- _The problem_:
What is needed is an exact copy of the lines in the listing below, from the one with "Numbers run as" up to and including the one with "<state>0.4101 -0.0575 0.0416", with no other lines.

- _Recorded data_:

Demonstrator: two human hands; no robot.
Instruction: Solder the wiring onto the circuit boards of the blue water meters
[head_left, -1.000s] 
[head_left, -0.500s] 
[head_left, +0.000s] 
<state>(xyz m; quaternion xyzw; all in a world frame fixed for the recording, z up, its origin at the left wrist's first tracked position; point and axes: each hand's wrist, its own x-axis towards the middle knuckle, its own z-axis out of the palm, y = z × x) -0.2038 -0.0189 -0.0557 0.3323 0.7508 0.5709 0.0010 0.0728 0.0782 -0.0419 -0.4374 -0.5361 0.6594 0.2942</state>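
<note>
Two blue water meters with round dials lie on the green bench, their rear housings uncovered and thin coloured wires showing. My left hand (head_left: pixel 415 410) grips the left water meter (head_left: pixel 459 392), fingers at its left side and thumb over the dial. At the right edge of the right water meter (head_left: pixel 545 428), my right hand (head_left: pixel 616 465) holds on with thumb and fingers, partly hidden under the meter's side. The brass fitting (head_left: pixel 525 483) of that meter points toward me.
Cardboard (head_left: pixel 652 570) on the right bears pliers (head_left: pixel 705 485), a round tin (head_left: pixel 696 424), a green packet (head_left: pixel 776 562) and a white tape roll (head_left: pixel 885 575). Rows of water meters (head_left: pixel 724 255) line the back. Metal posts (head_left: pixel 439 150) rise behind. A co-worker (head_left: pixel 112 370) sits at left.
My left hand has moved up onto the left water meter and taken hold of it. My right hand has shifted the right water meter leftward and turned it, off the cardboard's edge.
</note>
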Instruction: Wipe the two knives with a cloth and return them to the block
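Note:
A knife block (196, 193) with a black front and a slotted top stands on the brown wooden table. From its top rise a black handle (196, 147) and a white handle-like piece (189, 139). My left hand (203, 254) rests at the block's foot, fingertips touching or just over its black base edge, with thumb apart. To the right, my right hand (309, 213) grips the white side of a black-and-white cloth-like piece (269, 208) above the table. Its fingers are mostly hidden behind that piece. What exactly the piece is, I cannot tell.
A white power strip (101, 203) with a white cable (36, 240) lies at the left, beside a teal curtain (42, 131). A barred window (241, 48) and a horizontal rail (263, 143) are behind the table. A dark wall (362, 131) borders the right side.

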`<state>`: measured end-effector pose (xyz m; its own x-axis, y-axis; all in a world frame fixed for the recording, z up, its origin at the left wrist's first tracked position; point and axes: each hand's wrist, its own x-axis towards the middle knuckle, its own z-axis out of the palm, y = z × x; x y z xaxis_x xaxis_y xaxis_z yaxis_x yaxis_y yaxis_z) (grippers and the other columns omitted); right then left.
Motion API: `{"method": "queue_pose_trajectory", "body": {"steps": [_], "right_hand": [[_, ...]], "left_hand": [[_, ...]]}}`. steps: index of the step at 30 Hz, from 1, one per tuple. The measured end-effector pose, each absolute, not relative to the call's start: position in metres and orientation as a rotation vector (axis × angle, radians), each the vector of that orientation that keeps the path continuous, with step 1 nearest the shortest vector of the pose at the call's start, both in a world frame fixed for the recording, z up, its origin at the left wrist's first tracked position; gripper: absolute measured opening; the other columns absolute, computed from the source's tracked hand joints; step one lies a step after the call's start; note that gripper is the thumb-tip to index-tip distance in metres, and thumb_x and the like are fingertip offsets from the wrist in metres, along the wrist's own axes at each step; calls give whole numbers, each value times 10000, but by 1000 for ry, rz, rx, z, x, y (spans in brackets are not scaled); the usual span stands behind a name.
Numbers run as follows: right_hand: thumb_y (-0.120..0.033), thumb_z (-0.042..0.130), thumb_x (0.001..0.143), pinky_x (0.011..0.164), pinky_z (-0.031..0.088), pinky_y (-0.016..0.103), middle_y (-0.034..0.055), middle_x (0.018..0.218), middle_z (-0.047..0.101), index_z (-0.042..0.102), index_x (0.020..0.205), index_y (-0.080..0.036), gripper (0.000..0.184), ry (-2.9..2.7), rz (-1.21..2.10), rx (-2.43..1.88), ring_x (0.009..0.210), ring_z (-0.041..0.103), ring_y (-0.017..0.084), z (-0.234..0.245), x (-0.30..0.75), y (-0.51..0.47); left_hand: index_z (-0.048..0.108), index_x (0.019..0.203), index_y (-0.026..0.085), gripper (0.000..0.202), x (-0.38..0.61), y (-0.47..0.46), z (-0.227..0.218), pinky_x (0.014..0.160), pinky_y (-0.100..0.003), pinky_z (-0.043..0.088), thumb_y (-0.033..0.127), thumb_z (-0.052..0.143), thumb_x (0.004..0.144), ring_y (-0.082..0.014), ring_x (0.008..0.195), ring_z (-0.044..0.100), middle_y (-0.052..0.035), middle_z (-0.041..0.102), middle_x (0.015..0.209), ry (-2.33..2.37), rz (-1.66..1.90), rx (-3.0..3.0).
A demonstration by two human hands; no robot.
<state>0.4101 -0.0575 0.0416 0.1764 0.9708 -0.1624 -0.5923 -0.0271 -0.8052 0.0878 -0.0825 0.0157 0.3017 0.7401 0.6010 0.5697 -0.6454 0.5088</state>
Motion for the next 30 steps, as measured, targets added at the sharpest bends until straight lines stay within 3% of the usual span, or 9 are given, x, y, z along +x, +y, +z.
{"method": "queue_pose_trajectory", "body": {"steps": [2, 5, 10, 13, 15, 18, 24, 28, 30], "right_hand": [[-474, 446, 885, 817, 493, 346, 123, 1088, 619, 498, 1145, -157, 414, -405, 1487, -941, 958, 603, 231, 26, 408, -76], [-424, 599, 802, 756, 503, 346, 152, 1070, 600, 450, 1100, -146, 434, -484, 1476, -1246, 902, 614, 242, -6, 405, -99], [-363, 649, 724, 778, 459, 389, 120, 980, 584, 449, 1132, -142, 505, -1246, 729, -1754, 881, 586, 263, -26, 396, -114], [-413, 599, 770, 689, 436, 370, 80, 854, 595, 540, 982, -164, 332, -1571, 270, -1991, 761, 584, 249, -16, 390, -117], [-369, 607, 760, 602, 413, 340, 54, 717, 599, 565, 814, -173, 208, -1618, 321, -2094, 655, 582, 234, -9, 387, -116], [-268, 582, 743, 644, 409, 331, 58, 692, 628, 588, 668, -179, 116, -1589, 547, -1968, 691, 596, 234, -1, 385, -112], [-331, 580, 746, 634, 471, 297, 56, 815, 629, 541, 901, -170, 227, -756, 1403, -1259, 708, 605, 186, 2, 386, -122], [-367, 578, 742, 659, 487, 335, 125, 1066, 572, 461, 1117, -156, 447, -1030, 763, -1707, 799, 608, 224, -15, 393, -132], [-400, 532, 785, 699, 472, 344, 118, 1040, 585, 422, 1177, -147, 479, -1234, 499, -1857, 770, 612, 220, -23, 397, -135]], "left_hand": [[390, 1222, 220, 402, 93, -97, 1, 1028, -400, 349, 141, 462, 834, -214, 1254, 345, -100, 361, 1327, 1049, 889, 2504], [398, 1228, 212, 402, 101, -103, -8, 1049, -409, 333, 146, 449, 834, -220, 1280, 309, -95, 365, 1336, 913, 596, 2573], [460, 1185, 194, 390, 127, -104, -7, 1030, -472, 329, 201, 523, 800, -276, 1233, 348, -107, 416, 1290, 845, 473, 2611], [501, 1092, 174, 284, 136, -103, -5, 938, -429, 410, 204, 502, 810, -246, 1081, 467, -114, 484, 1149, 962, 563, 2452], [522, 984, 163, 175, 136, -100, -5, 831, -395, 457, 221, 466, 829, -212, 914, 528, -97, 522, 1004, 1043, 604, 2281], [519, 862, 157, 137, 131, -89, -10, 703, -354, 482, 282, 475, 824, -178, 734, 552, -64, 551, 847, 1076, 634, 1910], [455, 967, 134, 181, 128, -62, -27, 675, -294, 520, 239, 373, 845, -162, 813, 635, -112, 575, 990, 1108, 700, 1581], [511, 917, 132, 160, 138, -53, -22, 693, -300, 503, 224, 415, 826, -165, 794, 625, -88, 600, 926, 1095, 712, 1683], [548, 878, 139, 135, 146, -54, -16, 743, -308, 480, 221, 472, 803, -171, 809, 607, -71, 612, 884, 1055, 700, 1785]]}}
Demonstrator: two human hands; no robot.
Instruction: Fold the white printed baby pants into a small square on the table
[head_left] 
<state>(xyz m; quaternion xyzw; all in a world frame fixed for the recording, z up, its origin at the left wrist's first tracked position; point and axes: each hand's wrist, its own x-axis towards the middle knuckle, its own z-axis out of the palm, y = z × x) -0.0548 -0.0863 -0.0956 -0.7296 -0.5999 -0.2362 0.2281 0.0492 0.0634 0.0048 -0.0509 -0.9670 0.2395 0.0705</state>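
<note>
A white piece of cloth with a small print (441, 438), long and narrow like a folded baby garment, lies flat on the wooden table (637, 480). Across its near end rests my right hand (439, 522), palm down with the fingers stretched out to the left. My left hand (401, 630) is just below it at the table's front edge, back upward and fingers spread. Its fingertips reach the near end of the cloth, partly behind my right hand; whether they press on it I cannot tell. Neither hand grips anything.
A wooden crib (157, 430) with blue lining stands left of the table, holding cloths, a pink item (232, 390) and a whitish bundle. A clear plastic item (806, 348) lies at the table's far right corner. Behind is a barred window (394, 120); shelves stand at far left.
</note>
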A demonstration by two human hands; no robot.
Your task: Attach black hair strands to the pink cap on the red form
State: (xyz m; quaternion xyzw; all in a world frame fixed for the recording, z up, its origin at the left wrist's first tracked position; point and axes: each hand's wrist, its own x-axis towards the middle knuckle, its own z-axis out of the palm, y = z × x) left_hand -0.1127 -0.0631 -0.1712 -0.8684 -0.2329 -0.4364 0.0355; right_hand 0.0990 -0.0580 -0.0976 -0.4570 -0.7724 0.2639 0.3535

- _Solution for this problem_:
Numbers run as follows: right_hand: thumb_y (-0.120..0.033), thumb_z (-0.042..0.130), thumb_x (0.001..0.143), pinky_x (0.011..0.164), pinky_z (-0.031..0.088), pinky_y (-0.016..0.103), middle_y (-0.034..0.055), middle_x (0.018..0.218), middle_z (-0.047..0.101), index_z (-0.042..0.102), index_x (0.020..0.205), index_y (-0.080..0.036), gripper (0.000..0.184), ry (-2.9..2.7), rz (-1.21..2.10), rx (-2.43..1.88), ring_x (0.009..0.210), ring_z (-0.041..0.103), ring_y (-0.017..0.084), z (-0.234..0.245), x (-0.30..0.75), y (-0.51..0.47); left_hand: index_z (-0.048..0.108), index_x (0.019..0.203), index_y (-0.026..0.085), gripper (0.000..0.202), x (-0.38..0.61), y (-0.47..0.46), z (-0.227..0.218), pinky_x (0.014..0.160), pinky_y (-0.100..0.003), pinky_z (-0.043..0.088), thumb_y (-0.033..0.127), thumb_z (-0.052..0.143), thumb_x (0.004..0.144), ring_y (-0.082..0.014), ring_x (0.008..0.195), ring_z (-0.044..0.100), middle_y (-0.052..0.035), middle_z (-0.041..0.102), middle_x (0.015..0.209), ry (-2.33..2.37), rz (-1.66..1.90), rx (-3.0..3.0).
A demonstration by two human hands; no robot.
<state>0.4101 -0.0575 0.0416 0.1764 0.9708 -0.1624 -0.5923 -0.0271 -0.8052 0.0878 -0.0825 0.0157 0.3017 0.7401 0.6010 0.5697 -0.6454 0.5088</state>

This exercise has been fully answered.